Unfortunately, our climax vegetation of native broadleaved woodlands and the remnants of the old Caledonian forests of Scots pine have become much scarcer. Of course, woodland clearance is not a new process and has been taking place ever since Neolithic man arrived on the scene around 3000 BC. The forest cover was removed and used for fuel and to make way for the grazing of livestock, cultivation of crops and the spread of settlements. At first, only the lighter soils were cleared – on the chalk, limestone and sandstone ridges. But with technological progress, from flint through bronze to iron and steel, man’s ability to clear the forest and to plough increased and he was able to tackle the heaviest soils on the clay lowlands. Today less than 10% of the original area covered with forests is still given over to trees, and little of this bears much resemblance to the original cover. This is just one example of habitat loss or contraction, I could list others; over 97% our precious hay meadows have disappeared since the Second World War, the lifeblood of our important wetlands drained for agriculture and development and the rich diversity of our uplands lost through over-gazing, inappropriate burning regimes and illegal persecution, the list goes on!

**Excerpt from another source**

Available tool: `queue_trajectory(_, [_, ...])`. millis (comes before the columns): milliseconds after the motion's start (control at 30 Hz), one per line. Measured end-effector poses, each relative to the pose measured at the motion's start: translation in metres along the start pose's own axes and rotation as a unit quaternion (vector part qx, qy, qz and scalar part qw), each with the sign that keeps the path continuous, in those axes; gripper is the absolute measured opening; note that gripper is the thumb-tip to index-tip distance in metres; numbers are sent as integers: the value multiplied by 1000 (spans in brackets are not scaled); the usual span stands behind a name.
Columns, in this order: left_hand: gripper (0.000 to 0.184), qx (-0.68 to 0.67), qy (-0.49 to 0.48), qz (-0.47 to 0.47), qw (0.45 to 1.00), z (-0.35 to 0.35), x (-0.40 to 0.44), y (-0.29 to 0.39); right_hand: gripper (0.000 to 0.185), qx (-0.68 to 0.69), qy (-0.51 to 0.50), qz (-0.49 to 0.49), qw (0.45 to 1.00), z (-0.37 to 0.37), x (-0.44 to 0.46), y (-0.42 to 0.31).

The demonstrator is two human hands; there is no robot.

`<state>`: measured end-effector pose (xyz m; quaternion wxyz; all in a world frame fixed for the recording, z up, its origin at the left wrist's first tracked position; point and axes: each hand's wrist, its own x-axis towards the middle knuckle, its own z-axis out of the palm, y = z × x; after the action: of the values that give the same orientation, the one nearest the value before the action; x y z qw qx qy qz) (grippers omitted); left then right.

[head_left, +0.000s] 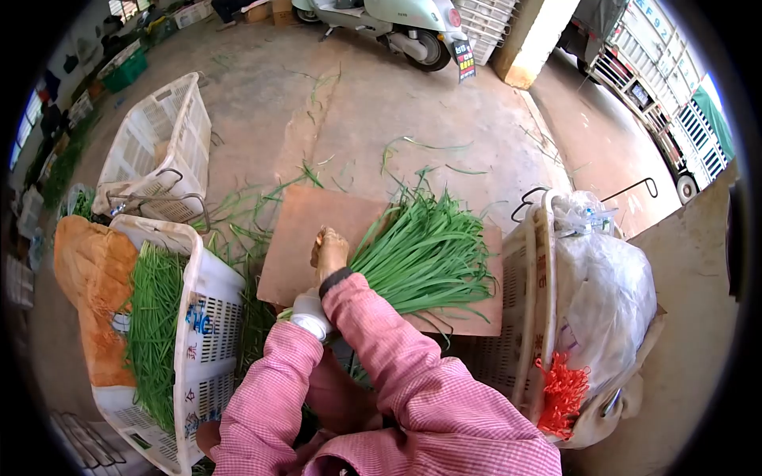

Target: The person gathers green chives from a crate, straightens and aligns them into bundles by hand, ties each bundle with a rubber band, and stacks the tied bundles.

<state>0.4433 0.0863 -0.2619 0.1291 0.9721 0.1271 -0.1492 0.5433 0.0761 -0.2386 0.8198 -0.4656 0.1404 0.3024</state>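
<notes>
Long green garlic chives lie fanned out on a brown board in front of me. My right hand is closed above the board, just left of the chives' gathered ends. What its fingers hold, if anything, I cannot make out. My left hand is mostly hidden under my right forearm. A white covering or object shows at the end of my left sleeve, beside the board's near edge. A bit of green pokes out left of it.
At left, a white crate holds more green stalks and an orange-brown cloth; another crate stands behind. At right, a crate bears plastic bags and red ties. A scooter stands ahead.
</notes>
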Motion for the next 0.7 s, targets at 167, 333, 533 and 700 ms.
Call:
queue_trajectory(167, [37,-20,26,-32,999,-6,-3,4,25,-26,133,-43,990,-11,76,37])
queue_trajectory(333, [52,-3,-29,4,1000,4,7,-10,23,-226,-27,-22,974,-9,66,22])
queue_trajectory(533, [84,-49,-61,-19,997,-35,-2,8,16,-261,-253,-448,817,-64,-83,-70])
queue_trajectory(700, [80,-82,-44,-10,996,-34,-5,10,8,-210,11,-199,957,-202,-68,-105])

The only constant factor throughout evolution has been change; a process of ecological succession and more lately the influence of man’s intense meddling in the natural world. The pace and breath of habitat change is key to nature’s ability to adapt and thrive. The rate at which habitats are lost, or at best heavily modified, is important to the survival of the natural world and I include mankind. Today, change is happening at a frightening pace and on a scale unprecedented in our history – deforestation, especially of the Amazon forests, alarming increase of co2 emissions and the global growth in populations are the main contributing factors to climate change. The consequences of which, loss of polar ice, sea-level rises, extreme weather trends and more pollutants from the demands of an increasing global population, paint a sad story of man's inability the recognise the inevitable worst-case scenario for the natural world. Could COVID-19 be nature’s way of giving us the opportunity to pause and adjust our lifestyle? Or will it take one of the planets iconic predators to become the next Dodo or Great Auk before we make some positive changes to protect the natural world, by which time it could be too little too late!

In the words of Gerard Manley Hopkinson from 'Inversnaid'

What would the world be, once bereft of wet and wilderness?

Let them be left, O let them be left, wildness and wet;

Long live the weeds and the wilderness yet.